How to complete this task
Copy out all of the material. Every line must match the original.

Record extracts

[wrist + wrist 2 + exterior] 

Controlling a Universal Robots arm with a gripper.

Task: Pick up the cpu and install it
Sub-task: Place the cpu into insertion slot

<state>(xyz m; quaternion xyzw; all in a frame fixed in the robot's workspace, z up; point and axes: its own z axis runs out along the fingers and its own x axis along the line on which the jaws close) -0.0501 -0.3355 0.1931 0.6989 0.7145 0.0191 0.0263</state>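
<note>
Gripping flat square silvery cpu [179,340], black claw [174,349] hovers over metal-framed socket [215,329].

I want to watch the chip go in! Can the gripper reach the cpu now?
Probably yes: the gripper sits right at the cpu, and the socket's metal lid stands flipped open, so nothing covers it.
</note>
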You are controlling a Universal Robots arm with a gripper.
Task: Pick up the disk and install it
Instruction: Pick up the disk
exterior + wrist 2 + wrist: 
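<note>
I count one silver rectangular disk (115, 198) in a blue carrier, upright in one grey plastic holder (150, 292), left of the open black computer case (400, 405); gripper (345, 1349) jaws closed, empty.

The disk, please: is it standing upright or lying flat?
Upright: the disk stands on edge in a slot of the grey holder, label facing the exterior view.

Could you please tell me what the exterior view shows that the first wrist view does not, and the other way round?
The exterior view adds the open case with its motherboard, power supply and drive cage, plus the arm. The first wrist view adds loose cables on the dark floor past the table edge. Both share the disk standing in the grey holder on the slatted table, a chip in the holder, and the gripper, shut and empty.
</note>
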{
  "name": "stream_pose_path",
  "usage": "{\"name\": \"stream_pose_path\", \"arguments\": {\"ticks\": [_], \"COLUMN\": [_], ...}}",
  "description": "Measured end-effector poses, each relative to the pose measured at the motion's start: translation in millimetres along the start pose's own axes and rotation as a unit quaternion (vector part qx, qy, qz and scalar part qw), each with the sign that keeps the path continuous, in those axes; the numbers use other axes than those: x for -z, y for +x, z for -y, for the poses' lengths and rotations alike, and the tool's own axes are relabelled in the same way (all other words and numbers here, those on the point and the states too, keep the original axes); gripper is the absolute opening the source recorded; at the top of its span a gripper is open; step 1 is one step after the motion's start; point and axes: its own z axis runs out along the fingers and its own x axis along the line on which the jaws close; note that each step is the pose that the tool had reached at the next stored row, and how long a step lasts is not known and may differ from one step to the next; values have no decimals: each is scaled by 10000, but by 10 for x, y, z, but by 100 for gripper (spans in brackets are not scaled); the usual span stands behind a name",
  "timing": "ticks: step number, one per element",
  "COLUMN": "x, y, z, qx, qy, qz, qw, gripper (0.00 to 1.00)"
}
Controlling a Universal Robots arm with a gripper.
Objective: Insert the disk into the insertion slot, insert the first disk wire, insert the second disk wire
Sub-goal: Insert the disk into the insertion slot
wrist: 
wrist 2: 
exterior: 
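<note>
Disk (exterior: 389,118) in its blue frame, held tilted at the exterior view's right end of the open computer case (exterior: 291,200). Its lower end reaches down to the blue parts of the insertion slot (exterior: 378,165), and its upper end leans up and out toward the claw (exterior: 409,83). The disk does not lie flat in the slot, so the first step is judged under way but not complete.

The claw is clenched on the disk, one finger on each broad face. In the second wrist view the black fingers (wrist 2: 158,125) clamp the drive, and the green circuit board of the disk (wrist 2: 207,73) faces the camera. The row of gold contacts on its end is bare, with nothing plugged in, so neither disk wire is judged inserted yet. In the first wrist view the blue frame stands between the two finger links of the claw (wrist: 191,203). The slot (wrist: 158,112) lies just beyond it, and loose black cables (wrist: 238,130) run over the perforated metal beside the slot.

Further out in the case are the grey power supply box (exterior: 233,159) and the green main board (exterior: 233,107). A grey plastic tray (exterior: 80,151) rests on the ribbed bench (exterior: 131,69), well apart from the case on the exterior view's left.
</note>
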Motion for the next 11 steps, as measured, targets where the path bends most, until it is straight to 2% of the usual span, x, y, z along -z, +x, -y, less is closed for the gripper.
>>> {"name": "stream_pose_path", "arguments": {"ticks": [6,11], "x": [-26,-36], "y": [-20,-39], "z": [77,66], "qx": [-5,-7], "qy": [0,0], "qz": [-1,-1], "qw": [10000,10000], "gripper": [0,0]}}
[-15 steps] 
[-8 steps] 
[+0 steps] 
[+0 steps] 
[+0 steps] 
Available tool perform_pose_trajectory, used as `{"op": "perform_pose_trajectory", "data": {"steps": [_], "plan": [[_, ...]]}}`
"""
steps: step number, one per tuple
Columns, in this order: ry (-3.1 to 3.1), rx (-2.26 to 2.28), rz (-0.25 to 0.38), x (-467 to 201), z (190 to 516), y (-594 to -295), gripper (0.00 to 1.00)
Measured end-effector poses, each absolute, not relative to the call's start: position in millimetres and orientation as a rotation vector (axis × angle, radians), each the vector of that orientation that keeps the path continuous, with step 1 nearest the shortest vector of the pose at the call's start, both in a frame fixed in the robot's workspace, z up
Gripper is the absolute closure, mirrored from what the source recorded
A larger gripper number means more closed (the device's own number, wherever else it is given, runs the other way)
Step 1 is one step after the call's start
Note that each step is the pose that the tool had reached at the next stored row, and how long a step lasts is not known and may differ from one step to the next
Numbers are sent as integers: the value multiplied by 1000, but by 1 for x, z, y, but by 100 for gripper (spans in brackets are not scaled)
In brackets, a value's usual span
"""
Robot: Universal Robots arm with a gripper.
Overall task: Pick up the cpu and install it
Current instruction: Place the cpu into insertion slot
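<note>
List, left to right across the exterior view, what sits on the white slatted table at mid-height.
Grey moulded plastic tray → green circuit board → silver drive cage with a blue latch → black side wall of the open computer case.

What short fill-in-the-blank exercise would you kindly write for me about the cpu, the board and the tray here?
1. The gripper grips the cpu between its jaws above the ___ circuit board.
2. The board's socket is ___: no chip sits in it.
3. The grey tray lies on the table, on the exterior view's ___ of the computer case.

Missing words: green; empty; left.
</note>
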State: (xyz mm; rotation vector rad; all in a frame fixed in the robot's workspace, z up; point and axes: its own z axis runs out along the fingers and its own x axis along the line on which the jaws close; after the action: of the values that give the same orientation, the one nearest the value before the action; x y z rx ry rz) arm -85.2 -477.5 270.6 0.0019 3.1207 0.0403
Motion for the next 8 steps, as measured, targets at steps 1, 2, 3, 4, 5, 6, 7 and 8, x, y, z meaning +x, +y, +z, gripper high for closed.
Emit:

Exercise result
[wrist + wrist 2 + exterior] 

Controlling a Universal Robots arm with a gripper.

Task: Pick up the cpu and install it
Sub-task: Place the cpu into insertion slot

<state>(xyz m; quaternion xyzw; all in a frame fixed in the robot's workspace, z up; point and axes: its own z axis runs out along the fingers and its own x axis along the line on which the jaws close) -0.0501 -0.3355 0.1931 0.6989 0.7145 0.0191 0.0263</state>
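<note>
Gripping flat square silvery cpu [179,340], black claw [174,349] hovers over metal-framed socket [215,329].

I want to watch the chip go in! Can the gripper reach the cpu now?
Probably yes: the gripper sits right at the cpu, and the socket's metal lid stands flipped open, so nothing covers it.
</note>
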You are controlling a Universal Robots arm with a gripper.
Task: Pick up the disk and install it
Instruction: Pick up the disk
exterior + wrist 2 + wrist: 
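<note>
I count one silver rectangular disk (115, 198) in a blue carrier, upright in one grey plastic holder (150, 292), left of the open black computer case (400, 405); gripper (345, 1349) jaws closed, empty.

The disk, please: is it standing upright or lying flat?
Upright: the disk stands on edge in a slot of the grey holder, label facing the exterior view.

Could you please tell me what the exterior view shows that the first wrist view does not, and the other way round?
The exterior view adds the open case with its motherboard, power supply and drive cage, plus the arm. The first wrist view adds loose cables on the dark floor past the table edge. Both share the disk standing in the grey holder on the slatted table, a chip in the holder, and the gripper, shut and empty.
</note>
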{
  "name": "stream_pose_path",
  "usage": "{\"name\": \"stream_pose_path\", \"arguments\": {\"ticks\": [_], \"COLUMN\": [_], ...}}",
  "description": "Measured end-effector poses, each relative to the pose measured at the motion's start: translation in millimetres along the start pose's own axes and rotation as a unit quaternion (vector part qx, qy, qz and scalar part qw), each with the sign that keeps the path continuous, in those axes; the numbers use other axes than those: x for -z, y for +x, z for -y, for the poses' lengths and rotations alike, and the tool's own axes are relabelled in the same way (all other words and numbers here, those on the point and the states too, keep the original axes); gripper is the absolute opening the source recorded; at the top of its span a gripper is open; step 1 is one step after the motion's start; point and axes: its own z axis runs out along the fingers and its own x axis along the line on which the jaws close; note that each step is the pose that the tool had reached at the next stored row, and how long a step lasts is not known and may differ from one step to the next; values have no decimals: each is scaled by 10000, but by 10 for x, y, z, but by 100 for gripper (spans in brackets are not scaled); the usual span stands behind a name",
  "timing": "ticks: step number, one per element",
  "COLUMN": "x, y, z, qx, qy, qz, qw, gripper (0.00 to 1.00)"
}
Controlling a Universal Robots arm with a gripper.
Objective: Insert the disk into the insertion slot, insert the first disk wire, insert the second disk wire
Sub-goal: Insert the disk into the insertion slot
wrist: 
wrist 2: 
exterior: 
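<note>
Disk (exterior: 389,118) in its blue frame, held tilted at the exterior view's right end of the open computer case (exterior: 291,200). Its lower end reaches down to the blue parts of the insertion slot (exterior: 378,165), and its upper end leans up and out toward the claw (exterior: 409,83). The disk does not lie flat in the slot, so the first step is judged under way but not complete.

The claw is clenched on the disk, one finger on each broad face. In the second wrist view the black fingers (wrist 2: 158,125) clamp the drive, and the green circuit board of the disk (wrist 2: 207,73) faces the camera. The row of gold contacts on its end is bare, with nothing plugged in, so neither disk wire is judged inserted yet. In the first wrist view the blue frame stands between the two finger links of the claw (wrist: 191,203). The slot (wrist: 158,112) lies just beyond it, and loose black cables (wrist: 238,130) run over the perforated metal beside the slot.

Further out in the case are the grey power supply box (exterior: 233,159) and the green main board (exterior: 233,107). A grey plastic tray (exterior: 80,151) rests on the ribbed bench (exterior: 131,69), well apart from the case on the exterior view's left.
</note>
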Motion for the next 11 steps, as measured, targets where the path bends most, until it is straight to 2% of the usual span, x, y, z along -z, +x, -y, less is closed for the gripper.
>>> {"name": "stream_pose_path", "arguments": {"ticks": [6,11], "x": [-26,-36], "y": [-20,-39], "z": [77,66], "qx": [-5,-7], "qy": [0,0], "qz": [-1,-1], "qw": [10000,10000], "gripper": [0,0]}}
[-15 steps] 
[-8 steps] 
[+0 steps] 
[+0 steps] 
[+0 steps] 
Available tool perform_pose_trajectory, used as `{"op": "perform_pose_trajectory", "data": {"steps": [_], "plan": [[_, ...]]}}`
"""
steps: step number, one per tuple
Columns, in this order: ry (-3.1 to 3.1), rx (-2.26 to 2.28), rz (-0.25 to 0.38), x (-467 to 201), z (190 to 516), y (-594 to -295), gripper (0.00 to 1.00)
Measured end-effector poses, each absolute, not relative to the call's start: position in millimetres and orientation as a rotation vector (axis × angle, radians), each the vector of that orientation that keeps the path continuous, with step 1 nearest the shortest vector of the pose at the call's start, both in a frame fixed in the robot's workspace, z up
Gripper is the absolute closure, mirrored from what the source recorded
A larger gripper number means more closed (the device's own number, wherever else it is given, runs the other way)
Step 1 is one step after the call's start
Note that each step is the pose that the tool had reached at the next stored row, and how long a step lasts is not known and may differ from one step to the next
Numbers are sent as integers: the value multiplied by 1000, but by 1 for x, z, y, but by 100 for gripper (spans in brackets are not scaled)
In brackets, a value's usual span
"""
Robot: Universal Robots arm with a gripper.
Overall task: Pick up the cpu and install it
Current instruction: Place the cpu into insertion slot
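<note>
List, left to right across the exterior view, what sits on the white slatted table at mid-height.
Grey moulded plastic tray → green circuit board → silver drive cage with a blue latch → black side wall of the open computer case.

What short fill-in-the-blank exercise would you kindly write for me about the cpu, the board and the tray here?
1. The gripper grips the cpu between its jaws above the ___ circuit board.
2. The board's socket is ___: no chip sits in it.
3. The grey tray lies on the table, on the exterior view's ___ of the computer case.

Missing words: green; empty; left.
</note>
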State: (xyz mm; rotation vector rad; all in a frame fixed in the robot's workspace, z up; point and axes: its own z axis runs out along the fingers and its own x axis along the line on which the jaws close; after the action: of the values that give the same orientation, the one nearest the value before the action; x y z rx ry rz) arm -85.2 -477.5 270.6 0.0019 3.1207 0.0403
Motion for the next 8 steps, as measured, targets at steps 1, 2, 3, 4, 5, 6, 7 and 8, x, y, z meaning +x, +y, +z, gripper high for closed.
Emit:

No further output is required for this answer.